CINEMA: Triple Play!

state_of_play_movie_poster_1.jpgSTATE OF PLAY (2009, directed by Kevin McDonald, 127 minutes, U.S.)
IN A DREAM (2008, directed by Jeremiah Zagar, 80 minutes, U.S.)
AMARCORD (1973, directed by Federico Fellini, 127 minutes, Italy)


Russell Crowe is the gladiator of the fictional Washington Globe in State of Play, a new thriller based on the BBC miniseries of the same name. From the bustling newsroom we glide through in the film’s opening to the montage of headlines going to press at the close, this unimaginative yet sturdy whodunit seems almost quaint in the face of the collapse of print journalism. If the script was put into production today it might need to be reconfigured as a period piece.

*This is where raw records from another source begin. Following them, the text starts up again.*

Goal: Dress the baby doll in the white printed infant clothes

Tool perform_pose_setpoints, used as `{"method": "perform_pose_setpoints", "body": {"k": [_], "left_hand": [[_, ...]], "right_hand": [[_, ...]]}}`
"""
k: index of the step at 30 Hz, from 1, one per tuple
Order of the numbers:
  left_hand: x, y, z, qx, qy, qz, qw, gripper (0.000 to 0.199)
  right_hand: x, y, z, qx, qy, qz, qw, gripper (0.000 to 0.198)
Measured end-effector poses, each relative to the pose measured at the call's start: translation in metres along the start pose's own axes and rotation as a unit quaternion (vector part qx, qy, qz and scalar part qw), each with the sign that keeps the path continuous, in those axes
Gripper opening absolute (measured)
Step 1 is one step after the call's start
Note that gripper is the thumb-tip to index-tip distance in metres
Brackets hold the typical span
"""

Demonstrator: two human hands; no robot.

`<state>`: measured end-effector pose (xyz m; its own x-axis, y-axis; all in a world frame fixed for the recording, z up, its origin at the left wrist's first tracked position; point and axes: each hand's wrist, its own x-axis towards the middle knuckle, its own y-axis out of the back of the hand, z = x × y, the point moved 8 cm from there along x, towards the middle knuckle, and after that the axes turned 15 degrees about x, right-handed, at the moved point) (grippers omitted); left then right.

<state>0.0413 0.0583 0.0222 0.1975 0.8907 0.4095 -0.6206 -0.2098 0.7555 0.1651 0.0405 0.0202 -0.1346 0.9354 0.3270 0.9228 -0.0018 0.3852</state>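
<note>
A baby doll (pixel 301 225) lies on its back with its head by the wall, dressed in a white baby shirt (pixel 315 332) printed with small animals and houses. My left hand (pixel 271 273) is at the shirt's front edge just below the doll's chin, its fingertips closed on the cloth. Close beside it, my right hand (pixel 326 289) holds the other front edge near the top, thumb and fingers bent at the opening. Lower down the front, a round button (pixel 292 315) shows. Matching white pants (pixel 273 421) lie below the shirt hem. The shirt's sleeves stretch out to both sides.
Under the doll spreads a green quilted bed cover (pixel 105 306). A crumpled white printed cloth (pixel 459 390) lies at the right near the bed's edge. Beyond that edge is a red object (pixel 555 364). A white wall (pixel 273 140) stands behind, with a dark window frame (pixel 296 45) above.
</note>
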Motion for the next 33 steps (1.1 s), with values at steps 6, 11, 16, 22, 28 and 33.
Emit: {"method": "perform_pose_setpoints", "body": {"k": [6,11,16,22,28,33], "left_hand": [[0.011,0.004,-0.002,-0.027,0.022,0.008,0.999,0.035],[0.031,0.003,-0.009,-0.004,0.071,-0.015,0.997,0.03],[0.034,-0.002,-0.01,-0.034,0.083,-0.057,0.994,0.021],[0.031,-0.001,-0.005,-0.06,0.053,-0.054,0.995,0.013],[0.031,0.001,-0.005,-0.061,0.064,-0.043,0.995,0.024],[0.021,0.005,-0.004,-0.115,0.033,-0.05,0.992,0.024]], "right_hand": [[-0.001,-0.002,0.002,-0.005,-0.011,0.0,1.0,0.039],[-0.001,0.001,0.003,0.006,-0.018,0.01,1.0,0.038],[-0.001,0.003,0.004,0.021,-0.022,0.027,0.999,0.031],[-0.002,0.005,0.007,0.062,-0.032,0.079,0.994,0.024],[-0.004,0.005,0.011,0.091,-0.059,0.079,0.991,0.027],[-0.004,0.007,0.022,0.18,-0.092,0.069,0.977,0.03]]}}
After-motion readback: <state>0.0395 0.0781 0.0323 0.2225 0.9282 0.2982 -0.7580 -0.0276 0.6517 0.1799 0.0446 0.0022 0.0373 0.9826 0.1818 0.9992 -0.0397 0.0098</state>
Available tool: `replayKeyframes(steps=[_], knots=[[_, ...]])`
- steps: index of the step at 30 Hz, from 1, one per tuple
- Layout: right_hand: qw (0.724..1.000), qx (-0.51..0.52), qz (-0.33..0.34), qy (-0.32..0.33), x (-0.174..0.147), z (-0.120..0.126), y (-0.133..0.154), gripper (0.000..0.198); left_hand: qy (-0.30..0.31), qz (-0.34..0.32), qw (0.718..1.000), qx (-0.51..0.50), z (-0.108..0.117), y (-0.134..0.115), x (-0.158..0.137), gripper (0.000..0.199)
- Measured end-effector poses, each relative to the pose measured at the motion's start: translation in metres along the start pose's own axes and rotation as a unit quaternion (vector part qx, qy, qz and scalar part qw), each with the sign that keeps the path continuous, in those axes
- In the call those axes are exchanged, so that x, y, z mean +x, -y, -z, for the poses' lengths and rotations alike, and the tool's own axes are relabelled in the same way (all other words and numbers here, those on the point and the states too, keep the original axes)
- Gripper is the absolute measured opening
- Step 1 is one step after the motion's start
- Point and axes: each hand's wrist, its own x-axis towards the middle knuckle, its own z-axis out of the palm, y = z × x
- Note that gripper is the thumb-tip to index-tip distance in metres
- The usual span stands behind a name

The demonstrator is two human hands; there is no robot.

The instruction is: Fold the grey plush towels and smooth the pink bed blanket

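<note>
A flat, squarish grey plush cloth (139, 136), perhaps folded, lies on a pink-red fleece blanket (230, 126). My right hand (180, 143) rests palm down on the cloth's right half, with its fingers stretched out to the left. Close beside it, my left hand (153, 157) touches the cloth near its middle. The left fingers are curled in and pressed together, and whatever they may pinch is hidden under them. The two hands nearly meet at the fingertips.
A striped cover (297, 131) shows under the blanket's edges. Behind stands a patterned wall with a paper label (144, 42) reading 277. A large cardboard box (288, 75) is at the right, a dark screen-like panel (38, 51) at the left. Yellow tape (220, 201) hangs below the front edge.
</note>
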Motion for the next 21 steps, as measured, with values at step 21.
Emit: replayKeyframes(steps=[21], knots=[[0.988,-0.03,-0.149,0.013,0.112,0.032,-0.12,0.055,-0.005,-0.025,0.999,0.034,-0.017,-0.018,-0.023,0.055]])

Russell Crowe plays star investigative reporter Cal McCaffrey, an irascible hard-drinking newsman who may frustrate his editor (Helen Mirren) but who is given a wide-berth because he has newsprint in his blood. His latest story presents itself when his old college roommate, Congressman Stephen Collins (Ben Affleck, taking advantage of his superficiality) shows up on his doorstep when the aide Collins has been sleeping with falls in front of a D.C. commuter train. In untangling the story McCaffrey must face off against a renegade employee of a Blackwater-type defence contractor, the Congressman’s amorous wife (Robin Wright Penn), an inexperienced blogger from the paper’s online site and assorted morgue attendants, cops and whistle blowers.

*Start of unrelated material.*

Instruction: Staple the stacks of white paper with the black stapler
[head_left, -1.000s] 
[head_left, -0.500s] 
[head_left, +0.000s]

Its busy plot was presumably fleshed out in its original six-hour BBC form; here the script co-authored by Michael Clayton screenwriter Tony Gilroy is so overstuffed with incident and character that it is easy to overlook its pedestrian story in the face of such restless momentum. Russell Crowe gets by on whatever movie star magnetism shines through his lazy performance; like Richard Burton is the 1970s, you almost think Crowe took the job because he would not have to shave or get into shape.

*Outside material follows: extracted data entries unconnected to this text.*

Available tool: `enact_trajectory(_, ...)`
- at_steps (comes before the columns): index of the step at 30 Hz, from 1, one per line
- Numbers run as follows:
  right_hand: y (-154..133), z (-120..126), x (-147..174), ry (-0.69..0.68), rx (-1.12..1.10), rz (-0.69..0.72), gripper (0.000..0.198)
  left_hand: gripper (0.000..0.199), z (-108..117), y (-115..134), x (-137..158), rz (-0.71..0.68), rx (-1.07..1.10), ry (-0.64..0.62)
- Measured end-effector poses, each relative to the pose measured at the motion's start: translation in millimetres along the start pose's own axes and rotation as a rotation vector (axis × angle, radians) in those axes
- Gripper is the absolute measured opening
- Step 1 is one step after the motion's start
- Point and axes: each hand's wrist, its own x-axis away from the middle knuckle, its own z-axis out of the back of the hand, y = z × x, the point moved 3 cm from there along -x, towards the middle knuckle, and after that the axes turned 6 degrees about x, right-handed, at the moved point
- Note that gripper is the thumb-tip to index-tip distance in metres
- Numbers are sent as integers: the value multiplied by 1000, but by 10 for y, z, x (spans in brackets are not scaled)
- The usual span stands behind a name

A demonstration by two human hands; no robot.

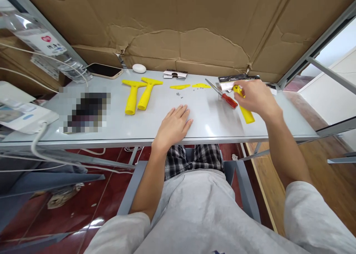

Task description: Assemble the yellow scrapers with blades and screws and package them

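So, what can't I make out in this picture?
All in the head view:
Part of the yellow tool at the right hand: covered by that hand.
What the dark item at left is: blurred into blocks.
The tiny pieces near the yellow strips: too small to identify.
Bottle: cut off by the left edge.

A sheet of creased brown cardboard [189, 16] forms the backdrop to a pale grey desk [214, 113] set within a grey metal frame [297, 64], its glossy top catching patches of light. Below, dark red floor tiles [102, 198] with pale seams mirror a bright streak [96, 222] at left, while wood-toned flooring [264, 180] runs along the right. A blue-grey chair [246, 194] stands at the desk's near edge; a white wall [333, 87] rises beyond the frame at far right.
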Motion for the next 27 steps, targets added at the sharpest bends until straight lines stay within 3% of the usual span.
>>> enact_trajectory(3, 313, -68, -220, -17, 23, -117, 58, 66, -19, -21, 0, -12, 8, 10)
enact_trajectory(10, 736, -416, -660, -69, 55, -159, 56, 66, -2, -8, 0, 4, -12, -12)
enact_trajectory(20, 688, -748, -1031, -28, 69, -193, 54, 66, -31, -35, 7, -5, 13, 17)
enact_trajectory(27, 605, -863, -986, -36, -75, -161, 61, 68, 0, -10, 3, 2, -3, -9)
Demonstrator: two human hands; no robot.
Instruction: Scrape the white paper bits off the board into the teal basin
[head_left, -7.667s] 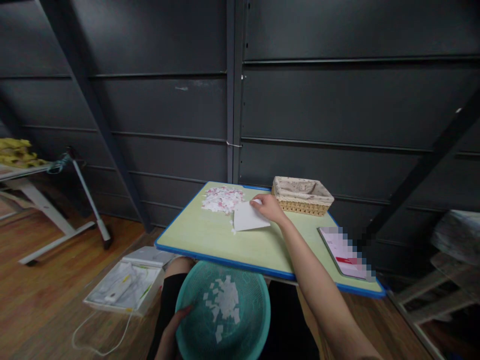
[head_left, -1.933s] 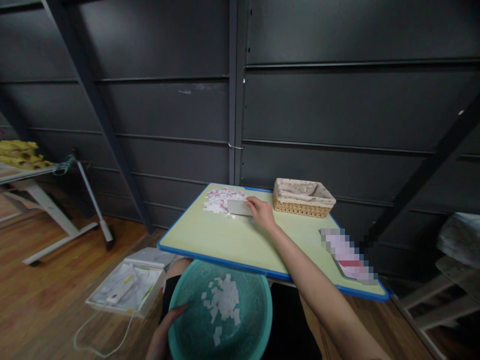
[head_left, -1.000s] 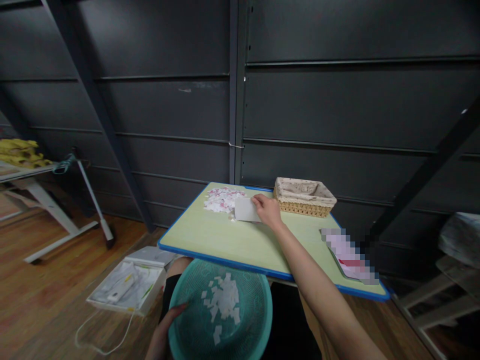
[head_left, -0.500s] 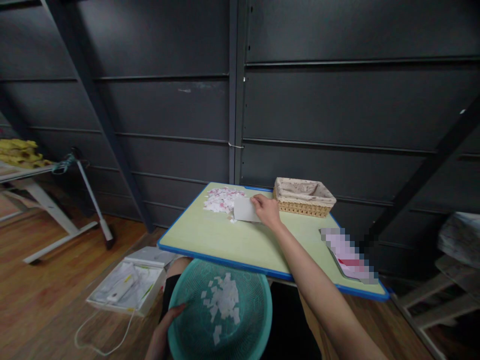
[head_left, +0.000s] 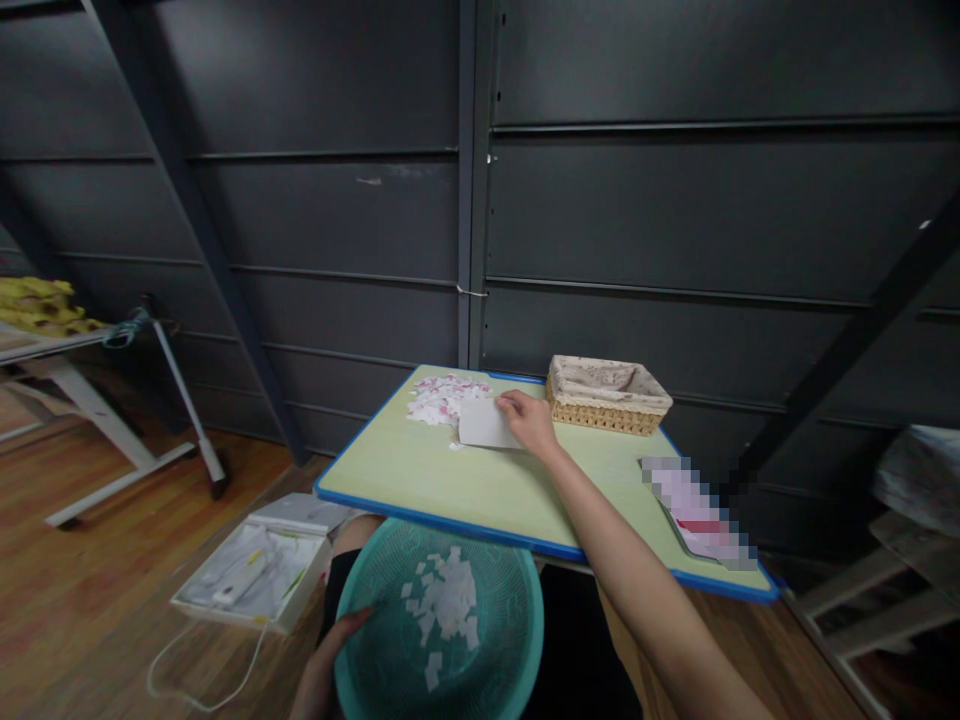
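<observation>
My right hand [head_left: 529,420] pinches a light grey card [head_left: 484,424] by its upper right part, its lower edge on or just above the yellow-green tabletop [head_left: 420,475]. Just behind and left of the card lies a heap of small white and pink paper pieces [head_left: 439,397]. One small piece [head_left: 455,446] sits by the card's lower left corner. At the near edge of the table, my left hand [head_left: 337,650] grips the left rim of a green plastic colander [head_left: 517,640], thumb inside. Several small white paper squares [head_left: 448,600] lie within it.
A lined wicker basket [head_left: 609,410] stands at the table's back right. A flat pinkish item [head_left: 697,515], partly blurred, lies at the right edge. On the floor to the left is an open white box [head_left: 251,575] with a cord. A dark panelled wall [head_left: 337,220] rises behind.
My right hand has shifted the card slightly left and toward me. The small loose piece by its corner has moved the same way. My left hand and the colander stay put.
</observation>
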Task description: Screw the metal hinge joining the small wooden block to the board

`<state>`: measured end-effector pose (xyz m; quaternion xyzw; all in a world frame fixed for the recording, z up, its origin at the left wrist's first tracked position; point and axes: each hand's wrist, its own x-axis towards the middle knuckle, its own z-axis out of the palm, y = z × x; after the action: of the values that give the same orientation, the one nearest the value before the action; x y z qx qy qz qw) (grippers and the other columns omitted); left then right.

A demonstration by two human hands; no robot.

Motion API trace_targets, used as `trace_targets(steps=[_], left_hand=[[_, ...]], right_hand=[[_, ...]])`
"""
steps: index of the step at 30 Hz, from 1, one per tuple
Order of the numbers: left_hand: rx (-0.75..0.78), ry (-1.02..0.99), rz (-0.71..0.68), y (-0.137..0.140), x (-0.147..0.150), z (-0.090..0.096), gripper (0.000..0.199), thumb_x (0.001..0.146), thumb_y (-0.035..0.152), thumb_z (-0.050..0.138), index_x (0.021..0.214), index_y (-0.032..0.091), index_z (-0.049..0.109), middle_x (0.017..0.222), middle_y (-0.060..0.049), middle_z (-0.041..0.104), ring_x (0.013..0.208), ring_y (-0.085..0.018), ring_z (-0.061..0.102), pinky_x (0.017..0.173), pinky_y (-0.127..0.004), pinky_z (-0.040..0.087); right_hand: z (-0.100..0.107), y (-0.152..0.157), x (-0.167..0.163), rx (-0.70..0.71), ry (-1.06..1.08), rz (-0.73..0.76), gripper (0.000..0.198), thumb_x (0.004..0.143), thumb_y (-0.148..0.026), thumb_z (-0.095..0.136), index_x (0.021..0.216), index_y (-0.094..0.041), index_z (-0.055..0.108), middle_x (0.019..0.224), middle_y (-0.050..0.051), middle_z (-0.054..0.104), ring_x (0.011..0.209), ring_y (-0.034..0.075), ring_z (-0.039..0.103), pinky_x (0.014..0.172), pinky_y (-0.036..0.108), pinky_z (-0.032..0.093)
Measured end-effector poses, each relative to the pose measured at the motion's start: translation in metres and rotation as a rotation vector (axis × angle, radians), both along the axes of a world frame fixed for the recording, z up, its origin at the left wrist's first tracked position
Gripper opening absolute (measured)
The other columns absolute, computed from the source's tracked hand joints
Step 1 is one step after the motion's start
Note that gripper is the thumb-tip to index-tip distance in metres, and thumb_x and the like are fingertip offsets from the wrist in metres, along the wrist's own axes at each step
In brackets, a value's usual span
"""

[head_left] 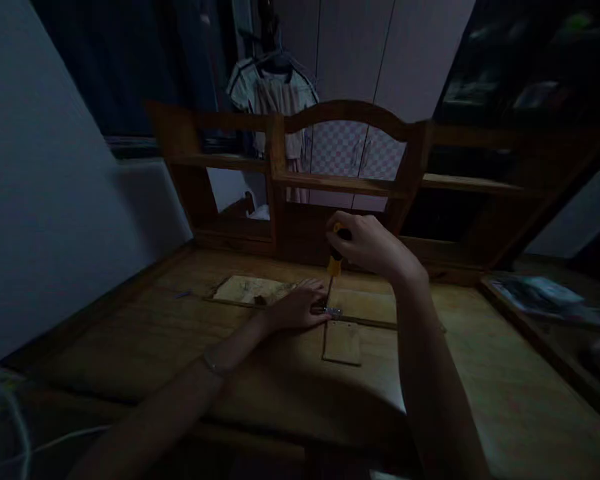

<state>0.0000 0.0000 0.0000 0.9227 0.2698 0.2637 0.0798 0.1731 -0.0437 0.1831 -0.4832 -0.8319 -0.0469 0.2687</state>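
My right hand (365,243) is wrapped round the yellow and black handle of a screwdriver (335,265), held nearly upright. Its shaft runs down to a small shiny metal hinge (333,311), where the tip is too small to make out. Beside the shaft, my left hand (297,308) lies low, thumb and fingers closed about the hinge's left end. Beneath both hands stretches a long thin wooden board (370,307), its left part pale and rough. A small square wooden piece (343,343) lies against its near edge, just below the hinge.
The wooden desk (190,347) carries a shelf unit (340,180) along its back. A small thin dark object (183,294) lies at the left. At the right stands a tray-like surface (545,320) with papers. A white cable (70,437) hangs at the lower left.
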Motion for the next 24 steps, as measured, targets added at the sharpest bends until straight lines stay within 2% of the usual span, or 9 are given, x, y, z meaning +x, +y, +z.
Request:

Another anachronism that pops up is the fact that the Washington Globe is ready to be swallowed by a consolidating newspaper chain (remember when newspapers were hot commodities?) and the new owners will not appreciate their star reporter’s muckraking investigations. State of Play suffers from a similar timidity when it floats a plot turn that the Blackwater stand-in has plans to stage a domestic coup. Somehow this juicy and topical idea of unregulated power gets tossed aside in the wake of new revelations about BenAffeck’s scheming Congressman. If Crowe’s crusading reporter ends up triumphant it is sad that the script lets its most promising suspect get off scot-free.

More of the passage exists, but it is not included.